◆ Goal of the exercise ◆
Go line by line through the data and copy those with the word "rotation".

◆ Stored data ◆
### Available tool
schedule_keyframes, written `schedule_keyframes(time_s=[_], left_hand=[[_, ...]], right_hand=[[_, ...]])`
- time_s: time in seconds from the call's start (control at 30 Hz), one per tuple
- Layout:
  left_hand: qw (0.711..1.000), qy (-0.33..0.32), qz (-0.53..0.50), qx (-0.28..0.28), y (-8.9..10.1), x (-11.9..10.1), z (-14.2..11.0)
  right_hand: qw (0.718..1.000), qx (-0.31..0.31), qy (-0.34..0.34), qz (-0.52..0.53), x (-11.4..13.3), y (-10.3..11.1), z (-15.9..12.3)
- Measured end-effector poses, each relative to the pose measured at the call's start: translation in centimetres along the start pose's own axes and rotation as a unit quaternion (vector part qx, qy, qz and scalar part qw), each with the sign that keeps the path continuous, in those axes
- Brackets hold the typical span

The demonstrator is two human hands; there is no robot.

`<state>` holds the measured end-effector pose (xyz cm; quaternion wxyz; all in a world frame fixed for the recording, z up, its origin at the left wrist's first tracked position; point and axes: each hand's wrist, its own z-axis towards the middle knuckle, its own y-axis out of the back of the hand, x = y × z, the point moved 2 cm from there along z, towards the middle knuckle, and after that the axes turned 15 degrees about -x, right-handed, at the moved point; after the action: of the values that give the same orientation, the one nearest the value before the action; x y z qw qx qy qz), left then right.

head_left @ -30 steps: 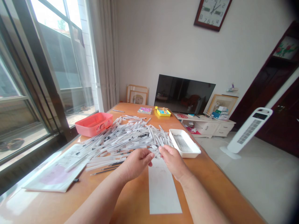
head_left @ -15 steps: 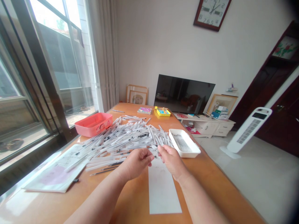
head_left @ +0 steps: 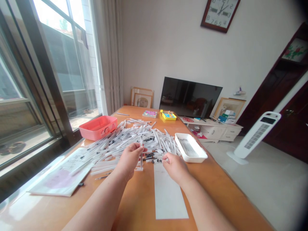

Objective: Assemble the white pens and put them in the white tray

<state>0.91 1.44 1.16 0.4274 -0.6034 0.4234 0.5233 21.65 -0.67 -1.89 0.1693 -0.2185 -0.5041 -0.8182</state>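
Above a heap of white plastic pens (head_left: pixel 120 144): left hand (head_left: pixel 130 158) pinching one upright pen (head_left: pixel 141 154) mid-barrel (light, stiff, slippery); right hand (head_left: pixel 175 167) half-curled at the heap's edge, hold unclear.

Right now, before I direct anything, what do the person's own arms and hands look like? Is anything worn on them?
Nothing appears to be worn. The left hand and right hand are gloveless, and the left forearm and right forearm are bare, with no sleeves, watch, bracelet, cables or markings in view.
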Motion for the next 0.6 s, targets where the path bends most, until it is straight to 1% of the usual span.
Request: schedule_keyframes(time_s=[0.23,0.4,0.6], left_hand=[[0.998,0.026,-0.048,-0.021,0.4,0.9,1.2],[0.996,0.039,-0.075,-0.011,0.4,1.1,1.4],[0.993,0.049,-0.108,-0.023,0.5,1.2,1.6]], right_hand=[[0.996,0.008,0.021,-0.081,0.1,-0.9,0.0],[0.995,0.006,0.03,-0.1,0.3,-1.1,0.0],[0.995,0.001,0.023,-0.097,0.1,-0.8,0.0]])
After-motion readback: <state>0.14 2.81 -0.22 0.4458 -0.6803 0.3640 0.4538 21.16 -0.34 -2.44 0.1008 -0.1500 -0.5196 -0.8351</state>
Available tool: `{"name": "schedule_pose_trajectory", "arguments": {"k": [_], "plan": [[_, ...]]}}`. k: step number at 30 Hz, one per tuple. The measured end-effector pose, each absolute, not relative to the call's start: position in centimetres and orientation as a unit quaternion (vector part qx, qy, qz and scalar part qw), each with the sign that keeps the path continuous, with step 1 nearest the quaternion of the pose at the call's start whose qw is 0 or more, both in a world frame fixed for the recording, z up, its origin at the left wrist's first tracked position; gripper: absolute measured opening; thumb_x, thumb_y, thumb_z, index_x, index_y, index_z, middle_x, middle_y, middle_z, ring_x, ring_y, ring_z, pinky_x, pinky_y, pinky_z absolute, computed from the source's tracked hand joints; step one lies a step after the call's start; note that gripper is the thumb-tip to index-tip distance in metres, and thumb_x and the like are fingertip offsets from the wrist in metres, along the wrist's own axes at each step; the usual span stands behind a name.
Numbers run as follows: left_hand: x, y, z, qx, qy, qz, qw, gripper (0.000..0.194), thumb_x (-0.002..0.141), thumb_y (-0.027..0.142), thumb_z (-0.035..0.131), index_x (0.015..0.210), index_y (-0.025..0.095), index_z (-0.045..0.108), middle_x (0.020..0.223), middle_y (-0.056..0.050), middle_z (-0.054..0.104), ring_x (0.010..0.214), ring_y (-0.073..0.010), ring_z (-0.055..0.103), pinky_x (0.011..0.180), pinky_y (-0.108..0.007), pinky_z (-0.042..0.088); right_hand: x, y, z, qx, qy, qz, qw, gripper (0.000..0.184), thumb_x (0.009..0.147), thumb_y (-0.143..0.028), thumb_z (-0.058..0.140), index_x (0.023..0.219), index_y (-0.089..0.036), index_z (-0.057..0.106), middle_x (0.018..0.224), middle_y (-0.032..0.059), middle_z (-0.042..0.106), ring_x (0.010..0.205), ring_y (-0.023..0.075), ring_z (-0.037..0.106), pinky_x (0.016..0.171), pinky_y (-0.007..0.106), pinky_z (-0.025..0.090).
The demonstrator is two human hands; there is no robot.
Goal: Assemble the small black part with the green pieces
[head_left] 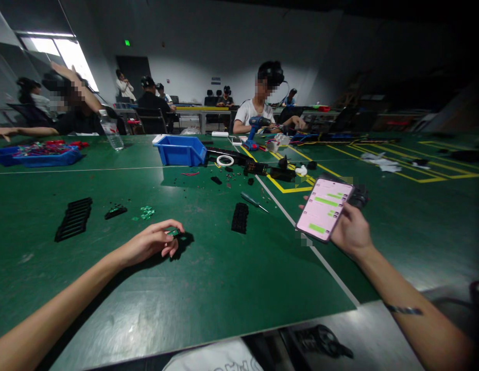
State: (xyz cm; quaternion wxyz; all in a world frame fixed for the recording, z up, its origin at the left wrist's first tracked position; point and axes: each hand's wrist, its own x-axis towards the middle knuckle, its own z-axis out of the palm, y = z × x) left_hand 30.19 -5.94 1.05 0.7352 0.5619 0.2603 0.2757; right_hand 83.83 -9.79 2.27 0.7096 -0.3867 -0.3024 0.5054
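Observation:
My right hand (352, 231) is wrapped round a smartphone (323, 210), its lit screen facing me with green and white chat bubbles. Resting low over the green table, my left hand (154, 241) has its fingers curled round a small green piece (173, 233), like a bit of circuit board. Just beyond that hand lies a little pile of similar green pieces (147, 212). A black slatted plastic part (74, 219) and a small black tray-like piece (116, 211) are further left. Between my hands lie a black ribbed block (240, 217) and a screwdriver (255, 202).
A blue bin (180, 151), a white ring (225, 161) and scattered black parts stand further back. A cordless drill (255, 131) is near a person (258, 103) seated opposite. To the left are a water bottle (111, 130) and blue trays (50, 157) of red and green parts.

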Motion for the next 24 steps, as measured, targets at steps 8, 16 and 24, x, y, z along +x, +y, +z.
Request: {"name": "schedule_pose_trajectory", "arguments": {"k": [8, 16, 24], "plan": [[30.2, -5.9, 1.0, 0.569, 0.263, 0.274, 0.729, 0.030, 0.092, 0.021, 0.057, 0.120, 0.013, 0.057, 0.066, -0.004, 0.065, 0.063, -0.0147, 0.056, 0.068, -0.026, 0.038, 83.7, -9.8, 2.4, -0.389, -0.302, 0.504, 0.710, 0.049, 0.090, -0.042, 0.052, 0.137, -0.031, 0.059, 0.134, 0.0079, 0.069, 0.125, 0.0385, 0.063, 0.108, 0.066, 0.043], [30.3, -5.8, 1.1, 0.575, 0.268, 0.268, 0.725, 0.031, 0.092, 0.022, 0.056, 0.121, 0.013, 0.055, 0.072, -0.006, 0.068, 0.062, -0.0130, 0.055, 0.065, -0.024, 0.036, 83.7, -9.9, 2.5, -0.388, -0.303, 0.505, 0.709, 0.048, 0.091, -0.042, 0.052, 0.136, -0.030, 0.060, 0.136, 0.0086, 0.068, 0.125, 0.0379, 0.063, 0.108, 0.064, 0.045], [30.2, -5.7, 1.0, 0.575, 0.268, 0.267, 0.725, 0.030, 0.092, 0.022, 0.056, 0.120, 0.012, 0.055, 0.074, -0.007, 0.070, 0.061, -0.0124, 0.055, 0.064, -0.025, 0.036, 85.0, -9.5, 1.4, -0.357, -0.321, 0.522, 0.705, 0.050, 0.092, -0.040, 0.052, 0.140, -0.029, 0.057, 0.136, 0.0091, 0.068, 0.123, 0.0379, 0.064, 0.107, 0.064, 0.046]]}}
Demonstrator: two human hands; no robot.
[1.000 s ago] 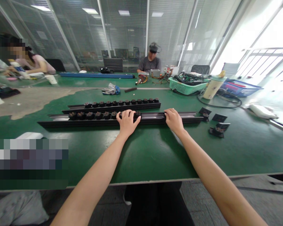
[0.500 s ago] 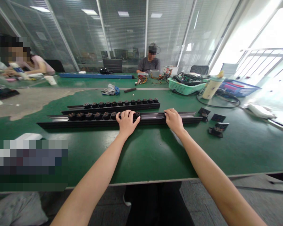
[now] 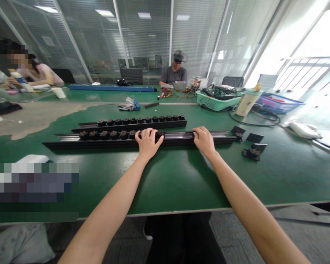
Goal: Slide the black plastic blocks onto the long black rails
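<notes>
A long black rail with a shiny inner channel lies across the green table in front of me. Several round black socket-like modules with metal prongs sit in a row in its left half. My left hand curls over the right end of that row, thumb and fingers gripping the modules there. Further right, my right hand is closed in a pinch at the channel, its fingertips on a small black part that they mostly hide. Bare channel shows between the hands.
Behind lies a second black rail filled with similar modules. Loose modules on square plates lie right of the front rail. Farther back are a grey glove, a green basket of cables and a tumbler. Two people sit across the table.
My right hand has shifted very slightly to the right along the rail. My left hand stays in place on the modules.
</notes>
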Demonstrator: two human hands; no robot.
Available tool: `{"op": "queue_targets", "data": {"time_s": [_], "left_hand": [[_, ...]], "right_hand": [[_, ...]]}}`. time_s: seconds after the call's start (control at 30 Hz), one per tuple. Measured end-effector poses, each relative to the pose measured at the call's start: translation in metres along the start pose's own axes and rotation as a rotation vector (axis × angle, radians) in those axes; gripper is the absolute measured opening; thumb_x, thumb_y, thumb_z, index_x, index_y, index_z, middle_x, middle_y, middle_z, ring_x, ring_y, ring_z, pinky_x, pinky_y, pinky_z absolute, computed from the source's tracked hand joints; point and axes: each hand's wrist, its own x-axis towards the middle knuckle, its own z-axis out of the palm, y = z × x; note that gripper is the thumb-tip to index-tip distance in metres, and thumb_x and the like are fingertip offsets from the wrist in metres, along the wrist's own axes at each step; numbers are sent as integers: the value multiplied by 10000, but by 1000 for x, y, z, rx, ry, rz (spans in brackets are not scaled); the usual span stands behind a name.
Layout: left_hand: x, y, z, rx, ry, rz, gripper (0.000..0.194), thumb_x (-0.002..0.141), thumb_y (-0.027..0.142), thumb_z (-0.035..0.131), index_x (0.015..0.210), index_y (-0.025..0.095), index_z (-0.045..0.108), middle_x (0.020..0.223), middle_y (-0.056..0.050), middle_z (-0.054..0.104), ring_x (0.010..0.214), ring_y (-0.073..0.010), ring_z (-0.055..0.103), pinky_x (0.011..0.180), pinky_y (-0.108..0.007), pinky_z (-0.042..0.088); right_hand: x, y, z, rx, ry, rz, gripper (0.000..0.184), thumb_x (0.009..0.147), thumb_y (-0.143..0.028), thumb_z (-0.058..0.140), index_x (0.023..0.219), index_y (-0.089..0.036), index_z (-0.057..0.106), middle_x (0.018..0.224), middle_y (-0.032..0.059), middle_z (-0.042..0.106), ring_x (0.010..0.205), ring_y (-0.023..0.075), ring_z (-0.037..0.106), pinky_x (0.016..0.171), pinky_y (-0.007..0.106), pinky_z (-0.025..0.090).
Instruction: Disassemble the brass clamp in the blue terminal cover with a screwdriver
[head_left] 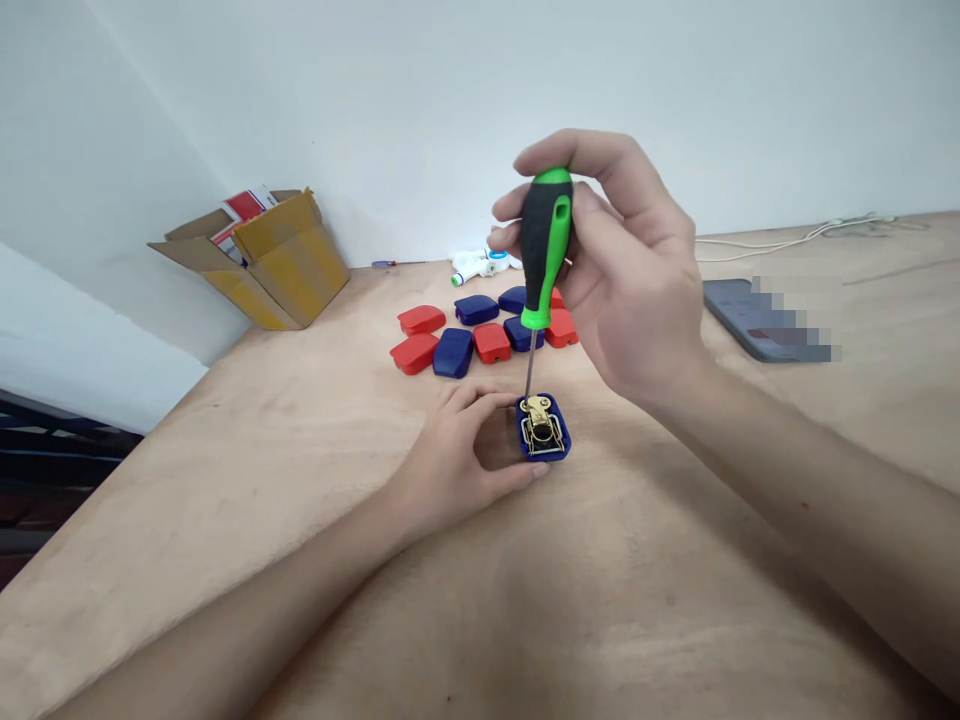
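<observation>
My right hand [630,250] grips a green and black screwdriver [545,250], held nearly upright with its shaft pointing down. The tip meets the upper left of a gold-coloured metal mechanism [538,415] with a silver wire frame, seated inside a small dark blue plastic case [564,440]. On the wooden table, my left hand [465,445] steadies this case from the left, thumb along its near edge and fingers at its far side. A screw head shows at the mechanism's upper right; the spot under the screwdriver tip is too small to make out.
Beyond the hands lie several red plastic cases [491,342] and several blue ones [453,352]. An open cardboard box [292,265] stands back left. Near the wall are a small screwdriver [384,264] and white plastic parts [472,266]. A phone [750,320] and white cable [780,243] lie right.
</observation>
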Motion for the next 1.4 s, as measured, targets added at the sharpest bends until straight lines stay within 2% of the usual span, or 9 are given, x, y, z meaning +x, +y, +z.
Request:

◆ Output of the exercise ◆
- Measured end-effector poses, each relative to the pose measured at the call's start: translation in centimetres along the start pose's own axes and rotation as a unit quaternion (vector part qx, qy, qz and scalar part qw), each with the sign that keeps the path continuous, in those axes
Available tool: `{"op": "queue_targets", "data": {"time_s": [_], "left_hand": [[_, ...]], "right_hand": [[_, ...]]}}`. time_s: seconds after the call's start (control at 30 Hz), one per tuple. Measured end-effector poses, each relative to the pose measured at the call's start: translation in metres along the start pose's own axes and rotation as a rotation vector (axis × angle, radians) in those axes; gripper is the absolute measured opening; thumb_x, thumb_y, thumb_z, index_x, index_y, index_z, middle_x, middle_y, middle_z, ring_x, ring_y, ring_z, pinky_x, pinky_y, pinky_z absolute, computed from the source's tracked hand joints; point and axes: each hand's wrist, its own x-axis towards the middle knuckle, its own z-axis out of the palm, y = z × x; note that gripper is the thumb-tip to index-tip distance in metres, and thumb_x and the like are fingertip offsets from the wrist in metres, along the wrist's own axes at each step; numbers are sent as integers: the value multiplied by 10000, but by 1000 for x, y, z, rx, ry, rz (spans in brackets are not scaled); the usual span stands behind a name.

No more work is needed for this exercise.